# What needs to be done
Reproduce the entries shown below only from the line with "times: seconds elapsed" down to the line with "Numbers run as", keeping both end lines and copying each one exactly.

Stored data
────────────────────
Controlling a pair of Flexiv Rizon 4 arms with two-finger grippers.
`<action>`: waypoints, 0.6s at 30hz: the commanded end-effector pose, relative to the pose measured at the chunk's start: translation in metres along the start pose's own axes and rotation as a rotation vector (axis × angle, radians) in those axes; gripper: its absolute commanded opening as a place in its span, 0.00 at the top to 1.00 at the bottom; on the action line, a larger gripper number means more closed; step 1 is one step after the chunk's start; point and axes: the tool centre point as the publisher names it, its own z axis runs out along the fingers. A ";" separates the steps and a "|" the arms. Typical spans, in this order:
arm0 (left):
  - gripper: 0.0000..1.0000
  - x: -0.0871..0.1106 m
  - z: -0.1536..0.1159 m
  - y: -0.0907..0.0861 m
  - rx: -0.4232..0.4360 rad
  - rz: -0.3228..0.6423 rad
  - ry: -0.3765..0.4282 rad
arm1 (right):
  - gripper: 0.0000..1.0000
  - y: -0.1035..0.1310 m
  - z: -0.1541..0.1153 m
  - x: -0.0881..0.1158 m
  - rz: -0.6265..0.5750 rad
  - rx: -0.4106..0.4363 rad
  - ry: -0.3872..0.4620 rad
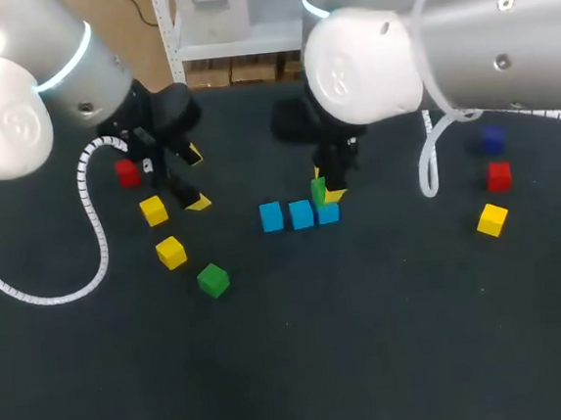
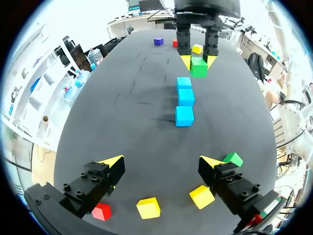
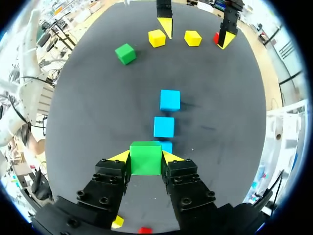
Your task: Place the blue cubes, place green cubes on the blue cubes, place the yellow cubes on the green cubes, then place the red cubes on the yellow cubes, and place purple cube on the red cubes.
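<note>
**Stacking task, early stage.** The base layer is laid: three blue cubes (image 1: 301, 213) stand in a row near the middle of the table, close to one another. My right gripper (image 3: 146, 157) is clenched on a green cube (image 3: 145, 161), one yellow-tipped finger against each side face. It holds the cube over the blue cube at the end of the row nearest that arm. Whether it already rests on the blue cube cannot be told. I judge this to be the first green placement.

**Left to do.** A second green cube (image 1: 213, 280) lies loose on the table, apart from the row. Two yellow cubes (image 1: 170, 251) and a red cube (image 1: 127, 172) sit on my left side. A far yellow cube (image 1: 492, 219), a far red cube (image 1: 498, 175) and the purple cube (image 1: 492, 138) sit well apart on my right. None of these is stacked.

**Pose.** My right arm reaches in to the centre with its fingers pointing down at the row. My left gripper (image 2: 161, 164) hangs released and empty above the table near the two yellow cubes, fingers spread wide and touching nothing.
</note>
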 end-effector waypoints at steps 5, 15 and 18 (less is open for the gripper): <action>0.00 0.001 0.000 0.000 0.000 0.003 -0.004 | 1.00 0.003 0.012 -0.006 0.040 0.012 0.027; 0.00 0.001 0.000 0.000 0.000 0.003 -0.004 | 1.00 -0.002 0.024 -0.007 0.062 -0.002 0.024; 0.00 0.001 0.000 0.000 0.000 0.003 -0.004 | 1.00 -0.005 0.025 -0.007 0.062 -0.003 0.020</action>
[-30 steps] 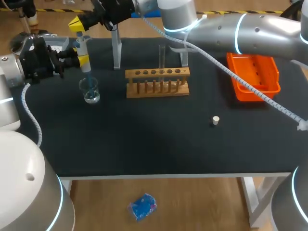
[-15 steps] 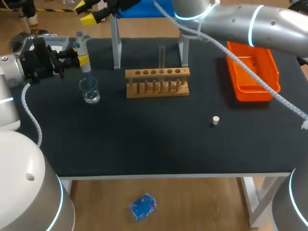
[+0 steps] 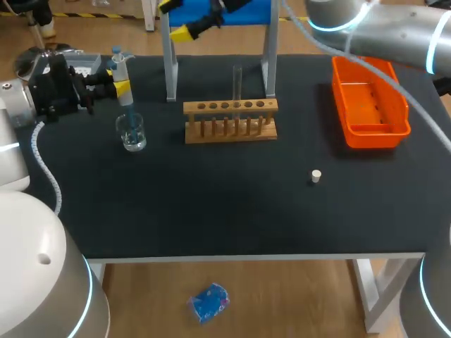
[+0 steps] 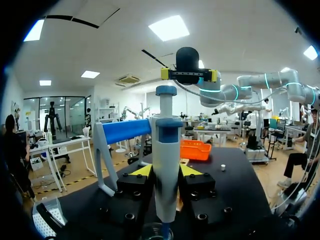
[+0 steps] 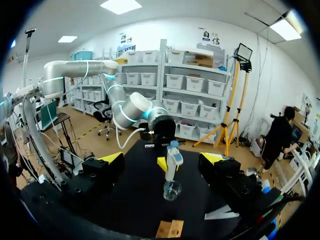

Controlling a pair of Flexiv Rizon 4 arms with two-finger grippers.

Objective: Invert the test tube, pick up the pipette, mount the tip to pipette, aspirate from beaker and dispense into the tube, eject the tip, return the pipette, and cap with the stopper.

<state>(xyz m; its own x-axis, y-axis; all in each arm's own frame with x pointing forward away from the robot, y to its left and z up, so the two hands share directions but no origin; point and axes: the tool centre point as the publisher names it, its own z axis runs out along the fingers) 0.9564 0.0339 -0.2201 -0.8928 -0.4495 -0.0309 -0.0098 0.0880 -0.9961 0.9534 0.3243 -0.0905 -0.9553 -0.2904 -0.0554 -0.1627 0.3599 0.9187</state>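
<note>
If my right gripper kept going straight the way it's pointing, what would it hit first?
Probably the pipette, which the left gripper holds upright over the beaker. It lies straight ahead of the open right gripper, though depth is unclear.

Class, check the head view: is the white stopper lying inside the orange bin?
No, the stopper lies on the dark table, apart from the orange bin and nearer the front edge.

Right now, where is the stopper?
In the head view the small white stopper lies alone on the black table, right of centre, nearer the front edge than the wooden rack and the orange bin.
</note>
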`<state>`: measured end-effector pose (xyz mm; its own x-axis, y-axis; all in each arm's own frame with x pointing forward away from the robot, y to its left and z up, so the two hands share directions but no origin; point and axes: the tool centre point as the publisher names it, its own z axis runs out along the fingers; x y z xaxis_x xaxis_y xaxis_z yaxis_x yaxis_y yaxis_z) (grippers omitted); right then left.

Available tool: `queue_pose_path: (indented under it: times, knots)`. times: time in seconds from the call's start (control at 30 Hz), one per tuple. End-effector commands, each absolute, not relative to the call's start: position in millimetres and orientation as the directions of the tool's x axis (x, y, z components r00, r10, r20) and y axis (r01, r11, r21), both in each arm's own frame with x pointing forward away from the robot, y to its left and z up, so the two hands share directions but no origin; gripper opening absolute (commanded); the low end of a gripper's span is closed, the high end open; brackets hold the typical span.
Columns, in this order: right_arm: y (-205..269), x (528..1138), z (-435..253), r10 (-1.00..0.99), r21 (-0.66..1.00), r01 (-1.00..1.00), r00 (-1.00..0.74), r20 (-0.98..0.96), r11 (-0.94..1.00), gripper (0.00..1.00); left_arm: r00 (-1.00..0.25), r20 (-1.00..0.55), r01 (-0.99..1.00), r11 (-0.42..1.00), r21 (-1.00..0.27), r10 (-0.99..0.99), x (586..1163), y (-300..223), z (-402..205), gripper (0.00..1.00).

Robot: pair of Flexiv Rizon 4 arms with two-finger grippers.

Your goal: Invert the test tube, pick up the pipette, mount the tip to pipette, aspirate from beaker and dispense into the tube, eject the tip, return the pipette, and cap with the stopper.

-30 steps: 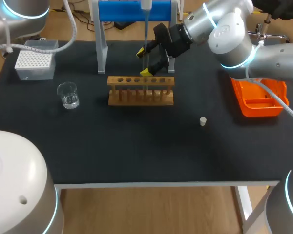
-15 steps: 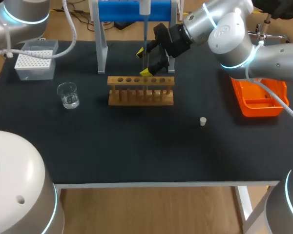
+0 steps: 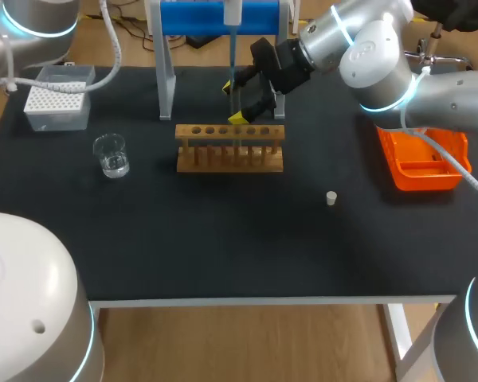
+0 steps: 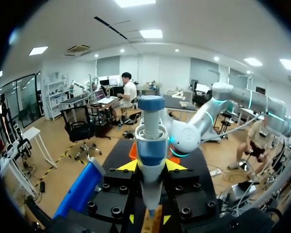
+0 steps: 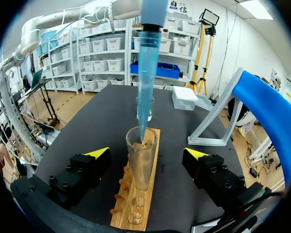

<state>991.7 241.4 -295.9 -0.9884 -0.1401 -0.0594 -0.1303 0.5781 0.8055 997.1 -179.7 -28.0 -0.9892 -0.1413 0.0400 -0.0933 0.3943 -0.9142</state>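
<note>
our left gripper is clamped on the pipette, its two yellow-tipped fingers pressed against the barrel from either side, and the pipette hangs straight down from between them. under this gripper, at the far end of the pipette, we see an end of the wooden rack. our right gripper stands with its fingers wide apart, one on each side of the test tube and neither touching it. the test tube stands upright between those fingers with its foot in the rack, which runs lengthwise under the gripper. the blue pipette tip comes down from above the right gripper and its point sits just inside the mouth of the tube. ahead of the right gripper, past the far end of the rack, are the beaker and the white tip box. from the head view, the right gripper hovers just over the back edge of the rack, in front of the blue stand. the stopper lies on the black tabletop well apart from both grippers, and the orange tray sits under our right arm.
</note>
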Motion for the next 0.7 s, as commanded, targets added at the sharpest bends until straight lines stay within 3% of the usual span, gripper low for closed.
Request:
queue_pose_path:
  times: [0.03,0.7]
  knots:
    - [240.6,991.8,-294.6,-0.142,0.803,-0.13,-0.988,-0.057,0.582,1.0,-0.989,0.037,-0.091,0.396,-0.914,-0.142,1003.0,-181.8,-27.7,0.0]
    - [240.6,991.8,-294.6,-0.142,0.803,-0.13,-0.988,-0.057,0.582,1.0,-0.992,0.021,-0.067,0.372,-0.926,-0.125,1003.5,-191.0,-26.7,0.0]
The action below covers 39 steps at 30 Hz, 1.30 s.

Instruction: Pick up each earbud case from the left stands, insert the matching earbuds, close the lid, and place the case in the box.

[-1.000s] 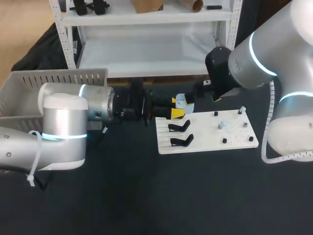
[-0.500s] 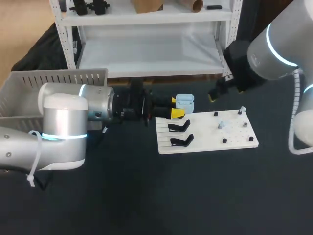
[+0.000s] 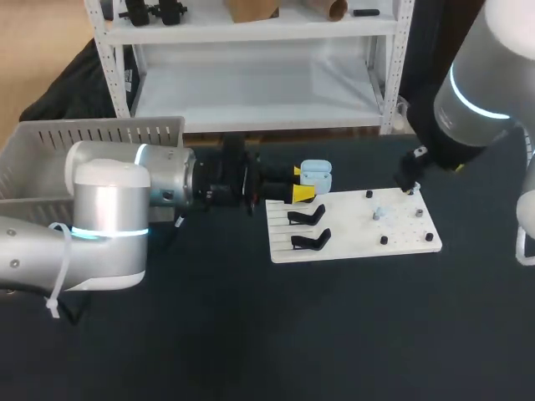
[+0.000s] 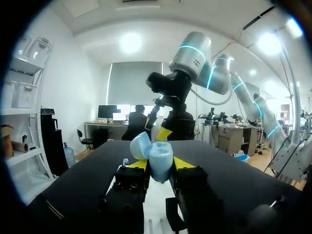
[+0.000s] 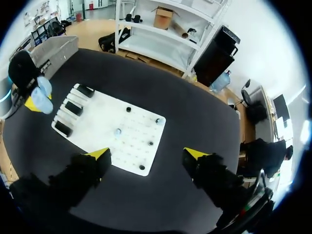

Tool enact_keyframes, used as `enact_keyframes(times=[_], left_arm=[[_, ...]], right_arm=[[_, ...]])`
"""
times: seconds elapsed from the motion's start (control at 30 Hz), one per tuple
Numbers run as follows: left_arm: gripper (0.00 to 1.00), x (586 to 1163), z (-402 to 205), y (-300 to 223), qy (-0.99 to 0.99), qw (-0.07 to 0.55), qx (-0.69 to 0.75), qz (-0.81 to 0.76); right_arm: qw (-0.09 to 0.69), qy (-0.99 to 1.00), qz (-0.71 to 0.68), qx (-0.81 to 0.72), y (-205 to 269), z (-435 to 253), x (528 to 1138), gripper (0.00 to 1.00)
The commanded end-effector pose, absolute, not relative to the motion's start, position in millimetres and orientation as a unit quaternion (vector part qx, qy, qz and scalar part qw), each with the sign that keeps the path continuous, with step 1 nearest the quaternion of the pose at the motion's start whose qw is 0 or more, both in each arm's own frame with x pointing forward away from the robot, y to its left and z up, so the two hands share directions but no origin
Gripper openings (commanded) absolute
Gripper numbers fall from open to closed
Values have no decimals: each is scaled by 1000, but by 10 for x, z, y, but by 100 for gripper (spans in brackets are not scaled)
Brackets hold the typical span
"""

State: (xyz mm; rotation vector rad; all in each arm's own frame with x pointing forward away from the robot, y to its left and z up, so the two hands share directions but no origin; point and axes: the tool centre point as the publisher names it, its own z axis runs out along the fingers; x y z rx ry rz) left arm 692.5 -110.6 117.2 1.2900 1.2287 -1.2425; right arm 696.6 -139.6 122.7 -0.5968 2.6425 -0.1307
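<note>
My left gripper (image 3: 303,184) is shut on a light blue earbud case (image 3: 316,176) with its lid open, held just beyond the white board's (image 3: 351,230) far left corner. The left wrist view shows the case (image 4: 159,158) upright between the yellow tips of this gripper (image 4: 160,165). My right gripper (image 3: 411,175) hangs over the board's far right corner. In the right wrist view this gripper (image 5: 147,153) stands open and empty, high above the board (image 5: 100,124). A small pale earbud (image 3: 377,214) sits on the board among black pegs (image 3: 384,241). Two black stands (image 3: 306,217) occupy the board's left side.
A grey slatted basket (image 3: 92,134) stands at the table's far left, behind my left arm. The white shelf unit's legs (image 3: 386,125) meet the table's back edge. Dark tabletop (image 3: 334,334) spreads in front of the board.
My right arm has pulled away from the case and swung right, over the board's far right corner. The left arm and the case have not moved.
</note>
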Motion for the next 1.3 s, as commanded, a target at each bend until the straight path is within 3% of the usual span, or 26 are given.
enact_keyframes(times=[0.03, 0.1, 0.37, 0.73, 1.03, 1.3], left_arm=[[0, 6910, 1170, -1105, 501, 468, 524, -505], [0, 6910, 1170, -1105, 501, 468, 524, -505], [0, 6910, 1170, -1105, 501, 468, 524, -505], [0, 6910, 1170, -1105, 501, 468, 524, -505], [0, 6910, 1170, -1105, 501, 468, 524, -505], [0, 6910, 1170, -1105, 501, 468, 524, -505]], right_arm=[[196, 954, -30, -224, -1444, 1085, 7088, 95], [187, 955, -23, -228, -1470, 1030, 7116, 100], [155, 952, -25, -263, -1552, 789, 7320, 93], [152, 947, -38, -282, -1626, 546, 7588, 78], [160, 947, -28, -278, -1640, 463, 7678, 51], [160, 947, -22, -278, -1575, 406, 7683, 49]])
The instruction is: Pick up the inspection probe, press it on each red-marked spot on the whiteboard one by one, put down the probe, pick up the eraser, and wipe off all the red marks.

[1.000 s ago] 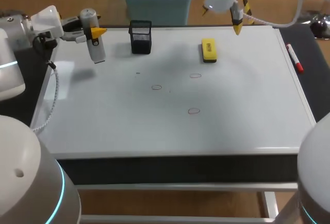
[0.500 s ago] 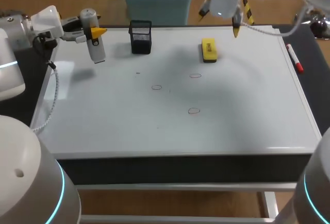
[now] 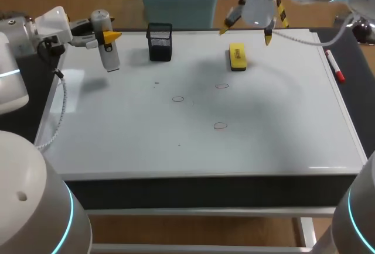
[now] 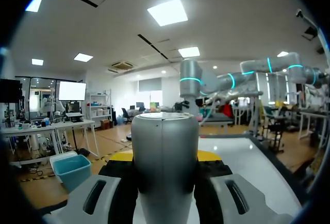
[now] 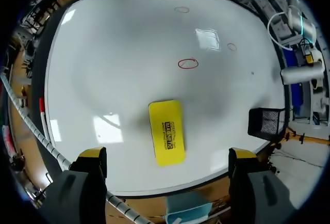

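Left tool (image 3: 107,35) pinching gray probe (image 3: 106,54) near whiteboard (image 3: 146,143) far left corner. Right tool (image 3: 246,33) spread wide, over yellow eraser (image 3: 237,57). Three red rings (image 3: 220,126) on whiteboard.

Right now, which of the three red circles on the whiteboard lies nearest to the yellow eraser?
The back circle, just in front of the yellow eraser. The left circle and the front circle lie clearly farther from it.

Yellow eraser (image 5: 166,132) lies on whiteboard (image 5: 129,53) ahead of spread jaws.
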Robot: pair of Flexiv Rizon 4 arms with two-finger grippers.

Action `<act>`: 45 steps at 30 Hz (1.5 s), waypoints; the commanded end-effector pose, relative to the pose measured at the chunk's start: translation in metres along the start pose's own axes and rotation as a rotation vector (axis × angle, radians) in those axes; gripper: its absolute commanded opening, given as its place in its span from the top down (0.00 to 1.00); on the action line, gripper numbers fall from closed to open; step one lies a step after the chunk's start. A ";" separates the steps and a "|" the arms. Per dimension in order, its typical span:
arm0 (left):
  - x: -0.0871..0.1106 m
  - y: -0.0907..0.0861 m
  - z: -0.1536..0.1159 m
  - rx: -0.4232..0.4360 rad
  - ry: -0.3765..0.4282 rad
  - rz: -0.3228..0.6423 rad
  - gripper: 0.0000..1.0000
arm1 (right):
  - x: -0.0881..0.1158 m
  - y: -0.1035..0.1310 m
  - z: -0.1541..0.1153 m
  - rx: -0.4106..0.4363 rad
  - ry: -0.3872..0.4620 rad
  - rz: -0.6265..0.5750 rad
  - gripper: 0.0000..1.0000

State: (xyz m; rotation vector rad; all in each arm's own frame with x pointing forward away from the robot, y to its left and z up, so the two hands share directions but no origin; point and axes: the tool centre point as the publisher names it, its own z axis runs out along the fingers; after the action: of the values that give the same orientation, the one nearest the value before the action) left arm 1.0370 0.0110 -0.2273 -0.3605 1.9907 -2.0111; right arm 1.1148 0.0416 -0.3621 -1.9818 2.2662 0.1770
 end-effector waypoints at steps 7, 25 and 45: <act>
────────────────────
# Task response
times: seconds elapsed from the motion's start (control at 30 Hz), one per tuple
Numbers run as follows: left_arm: gripper (0.00 to 1.00), x (586 to 1163), z (-402 to 205), y (-300 to 223), qy (-0.99 to 0.99), qw (-0.07 to 0.55), qx (-0.69 to 0.75), qz (-0.81 to 0.76); right_arm: qw (-0.09 to 0.69), qy (-0.99 to 1.00), qz (-0.71 to 0.68), qx (-0.81 to 0.72), y (-205 to 269), z (-435 to 253), x (528 to 1138), gripper (0.00 to 1.00)

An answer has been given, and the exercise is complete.